Give back exactly the lines of the entries below from the line with "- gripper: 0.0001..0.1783" to the line with "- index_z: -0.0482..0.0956", inclusive, and only those.
┄┄┄┄┄┄┄┄┄┄
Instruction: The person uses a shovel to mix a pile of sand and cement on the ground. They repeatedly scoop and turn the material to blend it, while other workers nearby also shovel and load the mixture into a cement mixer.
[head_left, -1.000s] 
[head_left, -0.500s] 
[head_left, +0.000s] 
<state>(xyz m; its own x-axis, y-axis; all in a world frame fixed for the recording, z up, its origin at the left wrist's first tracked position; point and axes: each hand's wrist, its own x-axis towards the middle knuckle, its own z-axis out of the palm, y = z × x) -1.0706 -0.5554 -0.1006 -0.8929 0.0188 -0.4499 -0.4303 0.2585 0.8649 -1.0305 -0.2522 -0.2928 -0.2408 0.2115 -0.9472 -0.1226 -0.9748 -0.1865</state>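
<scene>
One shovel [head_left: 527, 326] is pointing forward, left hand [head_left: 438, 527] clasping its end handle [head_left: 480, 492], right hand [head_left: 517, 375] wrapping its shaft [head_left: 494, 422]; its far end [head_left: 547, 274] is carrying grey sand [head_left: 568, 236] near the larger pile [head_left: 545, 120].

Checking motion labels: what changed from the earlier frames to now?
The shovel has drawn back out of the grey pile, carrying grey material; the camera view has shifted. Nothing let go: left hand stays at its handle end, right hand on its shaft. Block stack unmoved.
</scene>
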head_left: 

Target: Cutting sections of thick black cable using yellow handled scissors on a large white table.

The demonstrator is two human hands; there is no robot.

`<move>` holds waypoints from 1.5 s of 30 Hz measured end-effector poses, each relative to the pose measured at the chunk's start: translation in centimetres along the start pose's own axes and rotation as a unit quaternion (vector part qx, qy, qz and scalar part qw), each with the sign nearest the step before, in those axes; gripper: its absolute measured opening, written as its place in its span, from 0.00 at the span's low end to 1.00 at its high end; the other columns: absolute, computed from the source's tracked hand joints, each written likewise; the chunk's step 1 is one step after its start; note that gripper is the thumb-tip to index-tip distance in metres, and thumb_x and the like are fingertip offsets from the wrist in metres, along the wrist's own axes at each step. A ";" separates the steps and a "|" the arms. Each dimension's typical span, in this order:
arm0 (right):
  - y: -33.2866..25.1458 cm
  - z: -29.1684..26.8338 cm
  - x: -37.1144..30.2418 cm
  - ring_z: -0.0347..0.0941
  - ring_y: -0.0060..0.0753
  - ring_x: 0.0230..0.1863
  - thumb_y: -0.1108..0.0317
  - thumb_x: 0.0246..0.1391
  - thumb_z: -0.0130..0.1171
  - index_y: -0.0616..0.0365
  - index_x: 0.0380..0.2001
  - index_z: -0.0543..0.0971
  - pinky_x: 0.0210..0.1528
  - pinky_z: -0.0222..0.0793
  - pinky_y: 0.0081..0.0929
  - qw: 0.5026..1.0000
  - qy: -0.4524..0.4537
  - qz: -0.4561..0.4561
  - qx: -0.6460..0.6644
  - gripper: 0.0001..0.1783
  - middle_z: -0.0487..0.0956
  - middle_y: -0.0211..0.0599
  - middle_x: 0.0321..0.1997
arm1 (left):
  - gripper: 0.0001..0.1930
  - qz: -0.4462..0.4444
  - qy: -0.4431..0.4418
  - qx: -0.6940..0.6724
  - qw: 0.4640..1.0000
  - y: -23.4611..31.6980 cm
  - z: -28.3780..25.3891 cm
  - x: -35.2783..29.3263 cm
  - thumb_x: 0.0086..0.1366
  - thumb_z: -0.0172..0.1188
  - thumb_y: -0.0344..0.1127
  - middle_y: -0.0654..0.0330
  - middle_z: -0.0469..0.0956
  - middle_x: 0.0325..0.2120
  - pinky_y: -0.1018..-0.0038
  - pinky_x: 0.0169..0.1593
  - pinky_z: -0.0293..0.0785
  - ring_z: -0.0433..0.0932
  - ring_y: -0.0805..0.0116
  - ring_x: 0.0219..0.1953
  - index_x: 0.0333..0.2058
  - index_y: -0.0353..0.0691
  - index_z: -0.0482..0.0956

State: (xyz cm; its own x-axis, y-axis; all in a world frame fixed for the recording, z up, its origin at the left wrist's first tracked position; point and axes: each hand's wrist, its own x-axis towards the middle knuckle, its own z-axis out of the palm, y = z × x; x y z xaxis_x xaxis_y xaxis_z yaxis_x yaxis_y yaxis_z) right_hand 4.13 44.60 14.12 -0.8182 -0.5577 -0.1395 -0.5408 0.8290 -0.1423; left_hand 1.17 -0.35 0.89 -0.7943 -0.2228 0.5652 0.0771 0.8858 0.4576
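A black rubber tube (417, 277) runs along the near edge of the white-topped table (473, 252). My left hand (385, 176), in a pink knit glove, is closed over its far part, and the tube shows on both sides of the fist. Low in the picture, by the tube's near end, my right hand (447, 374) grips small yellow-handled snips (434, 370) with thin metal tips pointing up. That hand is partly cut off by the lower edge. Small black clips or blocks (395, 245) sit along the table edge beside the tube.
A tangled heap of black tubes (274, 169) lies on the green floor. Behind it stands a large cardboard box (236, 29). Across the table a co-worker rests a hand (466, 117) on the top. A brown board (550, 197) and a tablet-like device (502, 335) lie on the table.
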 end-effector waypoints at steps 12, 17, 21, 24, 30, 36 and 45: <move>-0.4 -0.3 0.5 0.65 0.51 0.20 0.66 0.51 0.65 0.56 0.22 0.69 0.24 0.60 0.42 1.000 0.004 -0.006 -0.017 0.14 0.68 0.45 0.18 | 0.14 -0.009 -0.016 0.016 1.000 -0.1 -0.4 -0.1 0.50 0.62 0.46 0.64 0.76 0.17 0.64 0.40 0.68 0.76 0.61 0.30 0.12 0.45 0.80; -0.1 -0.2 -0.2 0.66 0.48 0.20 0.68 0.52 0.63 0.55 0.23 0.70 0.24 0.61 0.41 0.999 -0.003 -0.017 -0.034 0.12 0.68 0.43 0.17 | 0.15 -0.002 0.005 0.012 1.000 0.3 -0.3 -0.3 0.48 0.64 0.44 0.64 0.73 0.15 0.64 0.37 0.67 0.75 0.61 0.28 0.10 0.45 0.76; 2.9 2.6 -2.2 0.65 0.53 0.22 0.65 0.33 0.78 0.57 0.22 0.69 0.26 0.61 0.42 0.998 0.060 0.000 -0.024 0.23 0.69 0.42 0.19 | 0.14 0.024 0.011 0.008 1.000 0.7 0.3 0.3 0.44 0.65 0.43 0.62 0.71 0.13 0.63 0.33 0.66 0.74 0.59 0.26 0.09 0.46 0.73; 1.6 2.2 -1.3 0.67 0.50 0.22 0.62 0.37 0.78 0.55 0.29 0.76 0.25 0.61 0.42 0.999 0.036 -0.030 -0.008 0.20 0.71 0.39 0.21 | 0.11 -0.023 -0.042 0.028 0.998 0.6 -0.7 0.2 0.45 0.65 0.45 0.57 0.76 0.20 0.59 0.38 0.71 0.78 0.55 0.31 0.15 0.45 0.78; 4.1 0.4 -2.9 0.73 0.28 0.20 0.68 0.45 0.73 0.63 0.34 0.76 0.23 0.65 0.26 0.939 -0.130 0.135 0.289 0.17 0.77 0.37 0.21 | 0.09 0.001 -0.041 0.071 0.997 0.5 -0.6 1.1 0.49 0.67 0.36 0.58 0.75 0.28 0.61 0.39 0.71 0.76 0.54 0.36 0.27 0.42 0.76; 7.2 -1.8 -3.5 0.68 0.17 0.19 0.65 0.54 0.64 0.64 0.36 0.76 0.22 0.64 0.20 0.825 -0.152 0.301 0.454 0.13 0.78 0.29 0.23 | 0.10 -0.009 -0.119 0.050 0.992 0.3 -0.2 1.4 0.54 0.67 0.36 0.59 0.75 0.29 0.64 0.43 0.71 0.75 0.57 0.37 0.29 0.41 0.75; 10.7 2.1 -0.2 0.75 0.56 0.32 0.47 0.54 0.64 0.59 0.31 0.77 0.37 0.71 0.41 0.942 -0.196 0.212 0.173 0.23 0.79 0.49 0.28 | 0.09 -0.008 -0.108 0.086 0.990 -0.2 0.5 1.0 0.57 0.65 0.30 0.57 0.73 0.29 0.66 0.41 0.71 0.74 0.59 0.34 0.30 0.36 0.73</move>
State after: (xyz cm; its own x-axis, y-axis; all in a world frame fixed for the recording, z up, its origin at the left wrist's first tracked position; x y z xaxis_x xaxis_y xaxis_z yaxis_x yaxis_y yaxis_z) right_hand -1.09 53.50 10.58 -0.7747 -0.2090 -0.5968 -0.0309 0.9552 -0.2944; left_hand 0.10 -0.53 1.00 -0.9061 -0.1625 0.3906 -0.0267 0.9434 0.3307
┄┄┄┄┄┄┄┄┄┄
[Answer space]
  - gripper: 0.0001..0.1783
  - middle_z: -0.0487..0.0956
  - middle_y: -0.0211..0.0599
  - middle_x: 0.0321..0.1997
arm1 (left):
  - gripper: 0.0001..0.1930
  - qz: -0.4462..0.4444
  - qy: -0.4431..0.4418
  - qx: -0.6940..0.6724
  - qw: 0.4640..1.0000
  - y: -23.4611..31.6980 cm
  - z: -28.3780..25.3891 cm
  - x: -35.2783..29.3263 cm
  - thumb_x: 0.0086..0.1366
  - thumb_z: -0.0172..0.1188
  - thumb_y: -0.0344..0.1127
  - middle_y: -0.0654..0.0330
  - middle_z: -0.0469..0.0956
  - middle_x: 0.0325..0.2120
  - pinky_y: -0.1018..-0.0038
  - pinky_x: 0.0169..0.1593
  - pinky_z: -0.0293..0.0785
  - ring_z: -0.0433..0.0932
  - ring_y: -0.0805..0.0116
  - ring_x: 0.0219..0.1953
  - index_x: 0.0333..0.2058
  - index_y: -0.0353..0.0691
  - index_z: -0.0482..0.0956

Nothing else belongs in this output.